_Aim of the exercise:_
Exactly the lines from the one containing "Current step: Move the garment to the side" to the final line below should be output, and no others.

_Recorded information:_
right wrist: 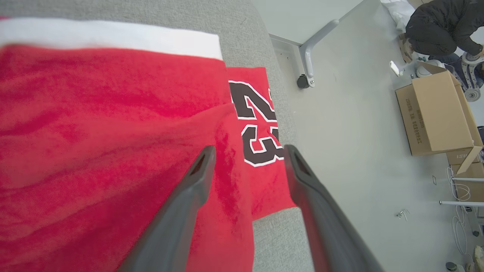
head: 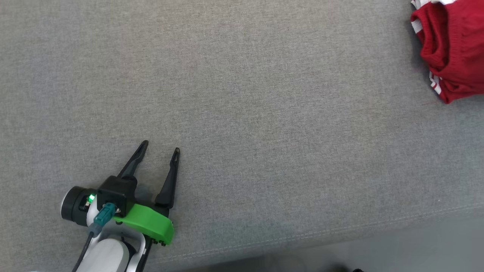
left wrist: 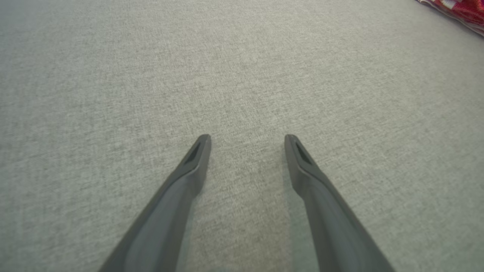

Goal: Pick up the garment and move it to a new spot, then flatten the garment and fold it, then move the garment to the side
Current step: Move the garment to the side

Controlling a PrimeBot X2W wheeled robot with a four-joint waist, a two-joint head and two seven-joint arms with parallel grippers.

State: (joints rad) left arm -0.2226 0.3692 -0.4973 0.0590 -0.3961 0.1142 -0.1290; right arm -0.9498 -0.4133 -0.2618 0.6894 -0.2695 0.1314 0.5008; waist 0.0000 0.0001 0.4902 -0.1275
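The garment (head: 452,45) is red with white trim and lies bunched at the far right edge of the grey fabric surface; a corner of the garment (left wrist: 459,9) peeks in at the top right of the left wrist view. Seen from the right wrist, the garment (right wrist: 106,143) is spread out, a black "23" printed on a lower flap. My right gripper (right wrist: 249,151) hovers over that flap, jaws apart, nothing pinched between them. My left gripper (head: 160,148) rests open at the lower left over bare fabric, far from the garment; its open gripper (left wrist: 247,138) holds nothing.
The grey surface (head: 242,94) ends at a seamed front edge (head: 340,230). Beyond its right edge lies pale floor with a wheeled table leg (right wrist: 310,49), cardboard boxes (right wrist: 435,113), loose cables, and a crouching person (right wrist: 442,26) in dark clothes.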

_Result:_
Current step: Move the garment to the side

Controlling a PrimeBot X2W wheeled robot with a four-joint waist, a two-joint head and two seven-joint arms with parallel grippers.

State: (joints rad) left arm -0.2226 0.3692 -0.4973 0.0590 -0.3961 0.1142 -0.1290; right arm -0.9498 -0.4133 -0.2618 0.6894 -0.2695 0.1314 0.5008; waist 0.0000 0.0001 0.4902 -0.1275
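The garment (head: 452,45) is red with white trim and lies bunched at the far right edge of the grey fabric surface; a corner of the garment (left wrist: 459,9) peeks in at the top right of the left wrist view. Seen from the right wrist, the garment (right wrist: 106,143) is spread out, a black "23" printed on a lower flap. My right gripper (right wrist: 249,151) hovers over that flap, jaws apart, nothing pinched between them. My left gripper (head: 160,148) rests open at the lower left over bare fabric, far from the garment; its open gripper (left wrist: 247,138) holds nothing.
The grey surface (head: 242,94) ends at a seamed front edge (head: 340,230). Beyond its right edge lies pale floor with a wheeled table leg (right wrist: 310,49), cardboard boxes (right wrist: 435,113), loose cables, and a crouching person (right wrist: 442,26) in dark clothes.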

There is no more to the exercise.